1 Introduction

The interaction between turbulence and interfaces of immiscible fluids is seen in many engineering applications, e.g., primary atomization in combustion devices. The atomization process plays a significant role in combustion performance, including efficiency and emissions. Despite its importance, a detailed description of primary atomization has remained elusive, due in part to insufficient understanding of how interfaces modulate the surrounding flow field and undergo breakup. Many attempts have been made to describe interfacial instabilities using linear stability analysis, however, these only provide a very limited picture of interfacial dynamics, especially in turbulence and complex geometries. Because of this, there remains a need to understand and model the interactions between two immiscible fluids in a turbulent environment.

Predictive simulations with high spatial and temporal resolution, i.e., Direct Numerical Simulations (DNS), offer an alternative way to study liquid-gas interface dynamics during primary breakup. But despite the significant benefits provided by DNS, the large computational cost precludes their use in many flows of engineering interest. Therefore, there is a need for appropriate interface dynamics models lower the computational cost of predicting the atomization process. While requiring physical models for the small unresolved scales of the flow, Large-Eddy Simulation (LES) has shown to be a useful tool that can provide much more flexibility on resolution coarser than DNS by introducing a spatial filter into the governing equations and resolving only the scales larger than the filter width [3]. However, the LES sub-filter models typically neglect the contribution of the surface tension term and are based on a cascade process hypothesis that may be questionable in the context of surface tension-driven atomization. This leads the need for a new LES subgrid interface dynamics model.

A One-Dimensional Turbulence (ODT) model is considered here as an affordable model for simulating large Reynolds and Weber number flow configurations. ODT is a stochastic model simulating turbulent flow evolution along a notional one-dimensional line of sight by applying instantaneous maps that represent the effects of individual turbulent eddies on the flow properties. ODT has recently been used by the authors [5, 6] to reproduce the main features of an experimentally determined regime diagram for primary jet breakup.

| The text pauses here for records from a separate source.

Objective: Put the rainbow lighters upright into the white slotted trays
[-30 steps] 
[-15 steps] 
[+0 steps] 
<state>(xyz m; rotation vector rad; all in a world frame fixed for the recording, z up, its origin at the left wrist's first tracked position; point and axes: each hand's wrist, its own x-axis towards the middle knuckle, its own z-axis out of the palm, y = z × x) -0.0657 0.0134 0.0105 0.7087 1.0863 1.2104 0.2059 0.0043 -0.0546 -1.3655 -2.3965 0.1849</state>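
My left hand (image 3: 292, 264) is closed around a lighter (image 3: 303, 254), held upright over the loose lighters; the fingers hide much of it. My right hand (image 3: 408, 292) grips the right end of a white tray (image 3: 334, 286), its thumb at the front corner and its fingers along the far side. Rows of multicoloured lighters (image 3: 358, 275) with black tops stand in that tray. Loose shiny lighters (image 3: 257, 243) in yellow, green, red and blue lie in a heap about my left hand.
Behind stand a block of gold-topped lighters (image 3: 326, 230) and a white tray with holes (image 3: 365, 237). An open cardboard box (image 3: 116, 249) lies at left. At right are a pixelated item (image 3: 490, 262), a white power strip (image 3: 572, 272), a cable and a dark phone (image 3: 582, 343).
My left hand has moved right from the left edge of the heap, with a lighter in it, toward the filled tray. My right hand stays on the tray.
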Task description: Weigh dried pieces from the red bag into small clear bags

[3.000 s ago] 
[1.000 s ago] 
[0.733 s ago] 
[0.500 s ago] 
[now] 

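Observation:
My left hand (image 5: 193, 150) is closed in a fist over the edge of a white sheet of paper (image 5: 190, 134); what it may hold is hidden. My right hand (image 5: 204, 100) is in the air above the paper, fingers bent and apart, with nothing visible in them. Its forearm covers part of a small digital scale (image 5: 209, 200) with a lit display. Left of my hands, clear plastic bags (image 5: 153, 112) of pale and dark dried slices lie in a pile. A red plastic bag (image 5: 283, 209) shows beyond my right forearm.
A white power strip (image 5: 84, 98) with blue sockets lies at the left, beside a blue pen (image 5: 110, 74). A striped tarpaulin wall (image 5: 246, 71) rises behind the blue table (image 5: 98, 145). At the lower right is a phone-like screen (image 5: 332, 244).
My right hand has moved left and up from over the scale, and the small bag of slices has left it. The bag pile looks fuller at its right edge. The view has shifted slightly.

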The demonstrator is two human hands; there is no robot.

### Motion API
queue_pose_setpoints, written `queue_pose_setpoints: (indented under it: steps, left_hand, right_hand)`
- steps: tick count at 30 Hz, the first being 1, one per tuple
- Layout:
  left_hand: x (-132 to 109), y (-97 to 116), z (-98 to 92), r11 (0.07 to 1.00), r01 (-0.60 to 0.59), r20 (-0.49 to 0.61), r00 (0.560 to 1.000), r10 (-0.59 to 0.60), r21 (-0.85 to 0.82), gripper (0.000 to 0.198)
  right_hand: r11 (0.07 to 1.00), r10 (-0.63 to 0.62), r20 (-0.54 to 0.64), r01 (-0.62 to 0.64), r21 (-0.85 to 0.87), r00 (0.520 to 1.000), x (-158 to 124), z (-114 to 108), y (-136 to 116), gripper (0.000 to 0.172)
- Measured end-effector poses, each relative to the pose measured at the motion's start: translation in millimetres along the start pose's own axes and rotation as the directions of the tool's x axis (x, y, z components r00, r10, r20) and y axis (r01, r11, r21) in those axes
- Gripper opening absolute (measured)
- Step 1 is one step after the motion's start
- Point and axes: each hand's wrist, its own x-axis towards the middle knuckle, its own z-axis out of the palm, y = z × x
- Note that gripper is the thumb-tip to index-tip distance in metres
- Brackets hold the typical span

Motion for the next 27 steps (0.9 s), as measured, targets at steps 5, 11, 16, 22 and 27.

ODT can be used both as a stand alone tool and as a sub-grid model for LES or RANS. This creates a possibility to use ODT as a subgrid resolution model in LES simulations to describe/model subgrid interface dynamics. This approach is described in detail in the following sections.

2 Governing Equations

The flows investigated in this study are governed by the incompressible Navier-Stokes equations for immiscible two-phase flow. The momentum equation is given by

$$\begin{aligned} {\dfrac{\partial \rho u}{\partial t} + u \cdot \nabla \rho u = -\nabla p + \nabla \cdot [\mu (\nabla u + \nabla ^{T} u)] + \sigma \gamma \delta (x - x_{\varGamma })n }, \end{aligned}$$
(1)

where u is the velocity, \(\rho \) the density, p the pressure, and \(\mu \) is the dynamic viscosity. The last term in Eq. 1 is the singular surface tension force where \(\gamma \) denotes the curvature of the interface, \(\delta \) is the Dirac delta function, \(x_{\varGamma }\) is the point on the interface \(\varGamma \) closest to the point x and n is the interface normal vector.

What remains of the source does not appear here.